ANC MP Buti Manamela has lashed out at former president FW de Klerk, who warned that the country was at a risk of losing everything it had achieved due to “the Polokwane coup”.
Manamela, who is also the deputy minister in the presidency responsible for youth development, was closing the debate on the presidency budget vote in the National Assembly last night when he responded to statements made by De Klerk in the Cape Winelands last week.
De Klerk said South Africa had reached a crossroads where the 1994 miracle with which the country had inspired the world was being undone by a national leadership led astray by a powerful communist clique that had grabbed the levers of power after Polokwane.
“Last week, De Klerk unleashed yet another of his many diatribes whose intention is to inject life into a dying political career and battle for relevance,” said Manamela.
“This time, he accused Zulus, working together with communists, to have orchestrated a coup in Polokwane and got President Jacob Zuma elected as president of the ANC in 2007 and subsequently of the republic in 2009.
“Well, we have news for Mr de Klerk. President Zuma is one of the only four presidents who were elected by all South Africans, and next to him you are a minion as the last president who was elected by a minority,” he said.
Manamela criticised De Klerk for calling 1994 “a successful political transition” and said that many lives, including that of Chris Hani, were lost in that period and some of which, “with or without your knowledge, were supervised by your state security machinery whose aim was to plunge us into a civil war”.
Manamela said De Klerk did not do South Africans a favour by agreeing to unban the ANC, the South African Communist Party and other political parties and also agreeing to release Nelson Mandela and initiate negotiations.
“In fact, you could not press over the hot lid of a boiling pot that was yearning for democracy.
“Your hand was forced to act and your conscience could not sustain the atrocities meted out by your system,” he said.

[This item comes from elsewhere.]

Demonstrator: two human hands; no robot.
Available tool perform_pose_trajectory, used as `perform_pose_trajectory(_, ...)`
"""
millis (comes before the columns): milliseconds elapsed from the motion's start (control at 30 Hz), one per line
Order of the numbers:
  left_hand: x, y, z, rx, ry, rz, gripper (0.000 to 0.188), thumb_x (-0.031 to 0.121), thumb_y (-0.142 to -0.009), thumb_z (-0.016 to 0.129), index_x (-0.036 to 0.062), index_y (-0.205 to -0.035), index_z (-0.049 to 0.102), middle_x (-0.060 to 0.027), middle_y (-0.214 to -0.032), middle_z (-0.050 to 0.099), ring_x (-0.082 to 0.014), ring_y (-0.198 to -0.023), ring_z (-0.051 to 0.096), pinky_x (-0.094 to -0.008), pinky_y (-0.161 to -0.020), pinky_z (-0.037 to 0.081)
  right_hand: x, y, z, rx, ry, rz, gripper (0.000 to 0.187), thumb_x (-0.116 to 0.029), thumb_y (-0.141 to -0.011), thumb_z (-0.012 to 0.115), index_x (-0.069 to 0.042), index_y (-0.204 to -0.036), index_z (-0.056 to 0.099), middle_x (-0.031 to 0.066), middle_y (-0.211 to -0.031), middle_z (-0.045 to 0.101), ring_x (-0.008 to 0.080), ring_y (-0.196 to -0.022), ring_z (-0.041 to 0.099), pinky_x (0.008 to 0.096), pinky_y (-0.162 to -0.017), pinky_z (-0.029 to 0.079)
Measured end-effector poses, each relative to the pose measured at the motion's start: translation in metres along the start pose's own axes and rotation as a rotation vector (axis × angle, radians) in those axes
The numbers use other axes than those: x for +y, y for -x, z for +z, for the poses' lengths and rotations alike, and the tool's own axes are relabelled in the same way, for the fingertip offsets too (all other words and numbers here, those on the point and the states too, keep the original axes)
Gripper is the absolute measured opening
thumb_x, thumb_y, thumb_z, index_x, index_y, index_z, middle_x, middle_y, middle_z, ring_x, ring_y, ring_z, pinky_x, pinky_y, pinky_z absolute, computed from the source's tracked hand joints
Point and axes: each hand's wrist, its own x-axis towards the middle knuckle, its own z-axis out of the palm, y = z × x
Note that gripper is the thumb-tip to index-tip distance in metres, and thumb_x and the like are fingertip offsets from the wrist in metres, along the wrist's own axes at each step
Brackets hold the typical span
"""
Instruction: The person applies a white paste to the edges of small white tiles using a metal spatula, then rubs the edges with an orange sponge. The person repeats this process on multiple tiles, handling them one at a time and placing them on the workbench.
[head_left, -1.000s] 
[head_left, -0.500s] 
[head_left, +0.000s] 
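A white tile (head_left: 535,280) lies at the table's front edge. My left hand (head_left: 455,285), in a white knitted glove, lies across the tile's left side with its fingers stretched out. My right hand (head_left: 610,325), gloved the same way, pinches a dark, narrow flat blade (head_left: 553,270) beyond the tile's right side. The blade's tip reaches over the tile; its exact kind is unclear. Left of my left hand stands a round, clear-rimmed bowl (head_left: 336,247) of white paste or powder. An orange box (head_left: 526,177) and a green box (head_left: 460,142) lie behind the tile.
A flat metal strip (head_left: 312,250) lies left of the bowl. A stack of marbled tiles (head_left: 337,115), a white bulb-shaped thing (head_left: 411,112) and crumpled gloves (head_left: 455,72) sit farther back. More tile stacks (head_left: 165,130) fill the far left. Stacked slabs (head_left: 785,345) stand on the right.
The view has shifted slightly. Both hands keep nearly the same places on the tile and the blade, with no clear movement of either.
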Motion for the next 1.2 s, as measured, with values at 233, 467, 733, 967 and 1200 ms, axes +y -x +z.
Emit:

Manamela said the ANC did De Klerk a favour by agreeing to negotiate, to suspend the armed struggle, to quell the anger of the people when they wanted to avenge the death of Hani, and instead let him [De Klerk] share the limelight with Mandela by jointly receiving the Nobel peace prize and giving him power in the government of national unity.
“You accuse us of wanting to give more land to black people, and, yes we will.
“You accuse us of wanting to empower more black people economically ... yes we will!”
Manamela called on De Klerk to “let it go”.
“Because it is about time we finally clean up your mess, and that of your predecessors.
“You have to let your political soul rest in peace and give space to your lackeys who are still hopeful that what you could not save for the minority in the negotiations could be won back from the benches of the opposition here in Parliament,” he concluded.